Your goal:
Go to the line with "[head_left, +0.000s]" in the material below and copy from there through the line with "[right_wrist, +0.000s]", exactly. Pictures are not copied.

Dataset extract:
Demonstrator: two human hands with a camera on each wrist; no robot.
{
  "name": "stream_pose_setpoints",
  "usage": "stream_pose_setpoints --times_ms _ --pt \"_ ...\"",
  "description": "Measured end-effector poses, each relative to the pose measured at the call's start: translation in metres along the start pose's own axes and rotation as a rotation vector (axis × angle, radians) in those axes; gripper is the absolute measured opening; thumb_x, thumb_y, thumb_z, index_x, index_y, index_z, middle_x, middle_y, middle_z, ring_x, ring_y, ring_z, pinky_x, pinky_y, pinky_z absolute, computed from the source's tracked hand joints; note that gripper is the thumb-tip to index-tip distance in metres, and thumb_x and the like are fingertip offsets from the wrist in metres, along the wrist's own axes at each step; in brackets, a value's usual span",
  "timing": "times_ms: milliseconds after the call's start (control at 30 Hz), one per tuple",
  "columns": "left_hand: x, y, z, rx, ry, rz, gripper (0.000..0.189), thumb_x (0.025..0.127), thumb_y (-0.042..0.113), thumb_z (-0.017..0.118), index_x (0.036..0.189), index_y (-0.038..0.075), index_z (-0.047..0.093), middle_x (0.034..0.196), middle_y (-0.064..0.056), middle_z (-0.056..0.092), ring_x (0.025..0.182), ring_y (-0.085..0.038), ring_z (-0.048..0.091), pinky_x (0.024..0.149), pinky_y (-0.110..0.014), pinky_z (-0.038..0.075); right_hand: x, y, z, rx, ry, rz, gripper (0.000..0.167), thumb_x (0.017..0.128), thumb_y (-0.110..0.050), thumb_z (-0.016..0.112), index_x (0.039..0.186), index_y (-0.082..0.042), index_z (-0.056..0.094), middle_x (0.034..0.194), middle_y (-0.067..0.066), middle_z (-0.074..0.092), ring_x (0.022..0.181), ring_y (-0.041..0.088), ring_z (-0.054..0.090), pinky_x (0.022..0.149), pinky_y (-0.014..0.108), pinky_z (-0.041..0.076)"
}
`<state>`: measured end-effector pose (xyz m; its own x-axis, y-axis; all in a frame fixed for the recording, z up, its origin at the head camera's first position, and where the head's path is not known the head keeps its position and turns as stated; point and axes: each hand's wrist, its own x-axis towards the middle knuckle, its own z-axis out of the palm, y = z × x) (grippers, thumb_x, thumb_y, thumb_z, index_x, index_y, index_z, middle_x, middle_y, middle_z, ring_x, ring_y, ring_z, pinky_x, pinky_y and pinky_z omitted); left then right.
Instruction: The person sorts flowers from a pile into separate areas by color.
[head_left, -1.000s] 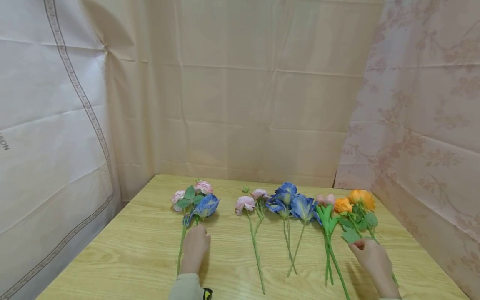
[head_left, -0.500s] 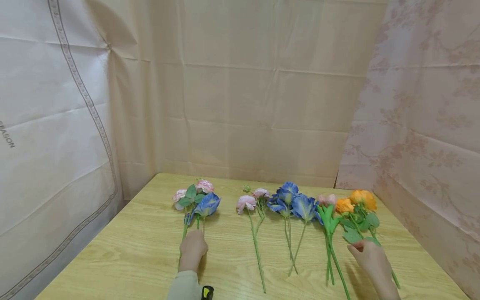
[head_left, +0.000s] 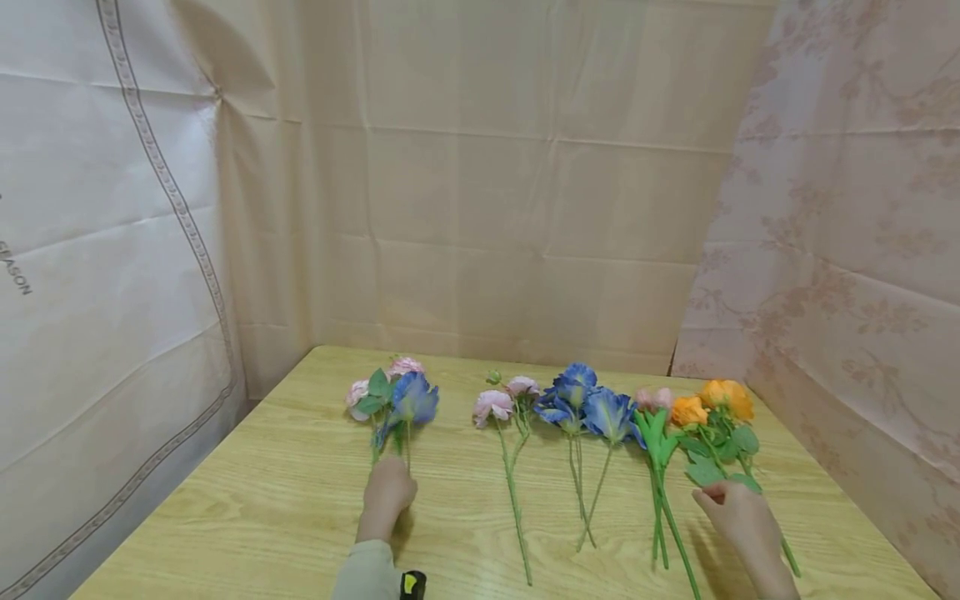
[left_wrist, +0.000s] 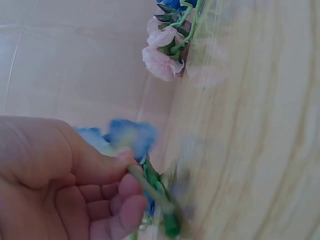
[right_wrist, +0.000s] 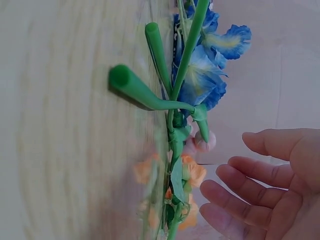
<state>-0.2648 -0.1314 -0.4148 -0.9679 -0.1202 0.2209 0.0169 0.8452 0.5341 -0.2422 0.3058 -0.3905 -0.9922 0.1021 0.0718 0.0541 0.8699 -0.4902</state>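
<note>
My left hand (head_left: 387, 493) pinches the thin stem of a blue artificial flower (head_left: 415, 400) between thumb and curled fingers, at the table's left. In the left wrist view this stem (left_wrist: 150, 187) sticks out past the thumb, and the bloom is blurred. Pink flowers (head_left: 358, 393) with green leaves lie right behind it, their lower stems partly hidden by the hand. My right hand (head_left: 738, 512) hovers near the stems of the orange flowers (head_left: 723, 400). Its fingers are loosely bent and hold nothing, as the right wrist view shows.
Across the wooden table (head_left: 450, 500) lie light pink flowers (head_left: 492, 406), several blue flowers (head_left: 609, 415) and pink tulips (head_left: 654, 400) with green stems (head_left: 658, 500). Hanging cloth (head_left: 495, 208) stands behind the table and along both sides.
My left hand has drawn slightly toward me and the blue flower in it has turned more upright, its petals facing differently. The right hand has stayed almost still.
</note>
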Motion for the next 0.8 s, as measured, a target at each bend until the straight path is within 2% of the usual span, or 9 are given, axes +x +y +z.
stream_pose_setpoints --times_ms 133,233,333,433,467,667,800 --pt "0.002 0.003 -0.001 -0.066 -0.001 0.003 0.036 0.075 -0.006 0.051 0.047 0.01 0.033 0.051 -0.004 0.039 0.046 -0.017 0.039 0.043 -0.03 0.038 -0.001 -0.001 0.0 -0.01 0.006 -0.002 0.035 0.086 -0.028 0.057 0.091 0.006 0.064 0.081 0.015 0.063 0.066 0.025 0.059 0.055 0.039 0.046" --pt "0.004 0.006 0.0 -0.127 0.004 -0.011 0.042 0.081 -0.005 0.05 0.048 0.012 0.03 0.048 0.001 0.029 0.042 -0.011 0.026 0.041 -0.023 0.028 -0.002 -0.002 0.0 -0.018 0.016 -0.007 0.035 0.085 -0.028 0.058 0.09 0.006 0.064 0.08 0.015 0.063 0.066 0.026 0.059 0.055 0.039 0.046" --pt "0.005 0.008 0.0 -0.16 0.038 0.009 0.028 0.08 -0.007 0.053 0.056 0.003 0.046 0.055 -0.003 0.044 0.048 -0.014 0.042 0.045 -0.025 0.038 -0.002 -0.002 0.0 -0.018 0.014 -0.01 0.035 0.085 -0.029 0.058 0.09 0.005 0.064 0.08 0.015 0.063 0.067 0.026 0.059 0.055 0.039 0.046" --pt "0.005 0.01 0.0 -0.183 0.063 0.031 0.004 0.077 -0.008 0.058 0.074 -0.006 0.057 0.07 -0.011 0.057 0.064 -0.024 0.056 0.056 -0.033 0.048 -0.001 -0.001 0.001 -0.011 0.005 -0.011 0.036 0.086 -0.029 0.058 0.09 0.006 0.064 0.081 0.015 0.063 0.069 0.028 0.059 0.057 0.041 0.046" --pt "0.004 0.01 0.0 -0.192 0.065 0.038 0.002 0.077 -0.008 0.059 0.078 -0.007 0.059 0.074 -0.013 0.06 0.068 -0.026 0.059 0.059 -0.035 0.049 -0.001 -0.001 0.002 -0.006 0.003 -0.01 0.037 0.086 -0.03 0.057 0.09 0.006 0.064 0.082 0.015 0.063 0.07 0.028 0.059 0.058 0.041 0.046" --pt "0.003 0.019 -0.002 -0.22 0.077 0.077 0.002 0.077 -0.005 0.061 0.076 -0.006 0.059 0.072 -0.011 0.06 0.066 -0.022 0.057 0.059 -0.033 0.048 -0.002 -0.006 0.003 0.048 0.014 -0.031 0.04 0.086 -0.032 0.057 0.092 0.008 0.063 0.084 0.017 0.064 0.075 0.032 0.06 0.061 0.042 0.047" --pt "0.003 0.025 -0.002 -0.242 0.091 0.117 0.004 0.076 -0.005 0.062 0.073 -0.003 0.059 0.068 -0.007 0.058 0.063 -0.018 0.054 0.056 -0.03 0.046 -0.005 -0.012 0.004 0.089 0.027 -0.049 0.037 0.086 -0.027 0.058 0.092 0.009 0.063 0.084 0.017 0.064 0.076 0.032 0.059 0.062 0.041 0.047"
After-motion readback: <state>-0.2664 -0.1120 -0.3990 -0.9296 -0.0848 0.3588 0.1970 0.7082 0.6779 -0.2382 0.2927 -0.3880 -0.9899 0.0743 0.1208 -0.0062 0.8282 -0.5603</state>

Task output:
[head_left, +0.000s] 
[left_wrist, +0.000s] 
[right_wrist, +0.000s] 

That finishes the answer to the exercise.